## Required work
In the listing that follows, how many lines have the word "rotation" in them? Give only the number.
------------------------------------------------------------------------
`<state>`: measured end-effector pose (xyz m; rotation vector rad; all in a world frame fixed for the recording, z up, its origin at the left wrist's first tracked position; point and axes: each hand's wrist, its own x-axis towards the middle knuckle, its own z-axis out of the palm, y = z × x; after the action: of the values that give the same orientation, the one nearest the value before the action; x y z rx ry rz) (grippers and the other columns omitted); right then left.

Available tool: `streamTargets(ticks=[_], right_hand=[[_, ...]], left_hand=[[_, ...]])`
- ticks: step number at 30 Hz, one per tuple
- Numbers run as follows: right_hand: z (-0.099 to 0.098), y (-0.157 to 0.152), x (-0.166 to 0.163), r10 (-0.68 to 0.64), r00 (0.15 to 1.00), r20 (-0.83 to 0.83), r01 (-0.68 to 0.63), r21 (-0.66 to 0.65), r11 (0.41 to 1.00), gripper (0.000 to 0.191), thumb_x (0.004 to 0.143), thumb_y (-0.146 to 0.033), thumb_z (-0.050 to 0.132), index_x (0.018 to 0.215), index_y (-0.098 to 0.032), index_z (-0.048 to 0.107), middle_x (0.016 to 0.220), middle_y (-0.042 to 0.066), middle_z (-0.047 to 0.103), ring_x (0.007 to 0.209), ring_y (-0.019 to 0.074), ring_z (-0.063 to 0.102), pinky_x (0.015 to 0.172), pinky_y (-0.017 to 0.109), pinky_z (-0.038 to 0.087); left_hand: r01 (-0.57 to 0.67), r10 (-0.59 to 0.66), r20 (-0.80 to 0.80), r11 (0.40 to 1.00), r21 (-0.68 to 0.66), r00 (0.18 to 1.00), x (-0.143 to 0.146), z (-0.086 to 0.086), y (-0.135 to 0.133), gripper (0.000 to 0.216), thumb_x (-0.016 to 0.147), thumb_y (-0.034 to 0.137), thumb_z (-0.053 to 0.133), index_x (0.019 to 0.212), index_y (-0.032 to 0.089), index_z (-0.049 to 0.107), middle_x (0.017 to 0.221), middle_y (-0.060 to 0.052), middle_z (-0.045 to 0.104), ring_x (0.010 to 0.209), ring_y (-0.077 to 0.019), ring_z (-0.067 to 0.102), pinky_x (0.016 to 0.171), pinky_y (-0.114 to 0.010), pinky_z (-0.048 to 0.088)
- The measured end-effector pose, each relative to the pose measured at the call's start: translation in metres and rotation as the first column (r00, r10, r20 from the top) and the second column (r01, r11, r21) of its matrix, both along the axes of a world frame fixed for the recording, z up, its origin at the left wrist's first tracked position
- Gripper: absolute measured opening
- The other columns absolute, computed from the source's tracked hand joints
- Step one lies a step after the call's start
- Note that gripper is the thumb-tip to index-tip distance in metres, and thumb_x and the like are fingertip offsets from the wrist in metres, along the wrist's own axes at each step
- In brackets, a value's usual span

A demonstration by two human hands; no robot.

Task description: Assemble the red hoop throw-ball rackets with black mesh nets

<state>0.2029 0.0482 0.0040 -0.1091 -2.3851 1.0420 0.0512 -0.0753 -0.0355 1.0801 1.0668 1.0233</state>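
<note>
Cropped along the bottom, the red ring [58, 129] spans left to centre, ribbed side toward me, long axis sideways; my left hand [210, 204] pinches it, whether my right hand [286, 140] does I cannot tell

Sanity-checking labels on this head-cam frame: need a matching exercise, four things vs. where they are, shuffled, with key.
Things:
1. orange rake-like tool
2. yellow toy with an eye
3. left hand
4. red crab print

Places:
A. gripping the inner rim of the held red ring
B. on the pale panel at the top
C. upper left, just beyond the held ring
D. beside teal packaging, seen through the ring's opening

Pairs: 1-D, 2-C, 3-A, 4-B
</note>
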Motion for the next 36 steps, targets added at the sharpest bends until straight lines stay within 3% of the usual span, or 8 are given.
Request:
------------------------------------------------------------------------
## Written answer
2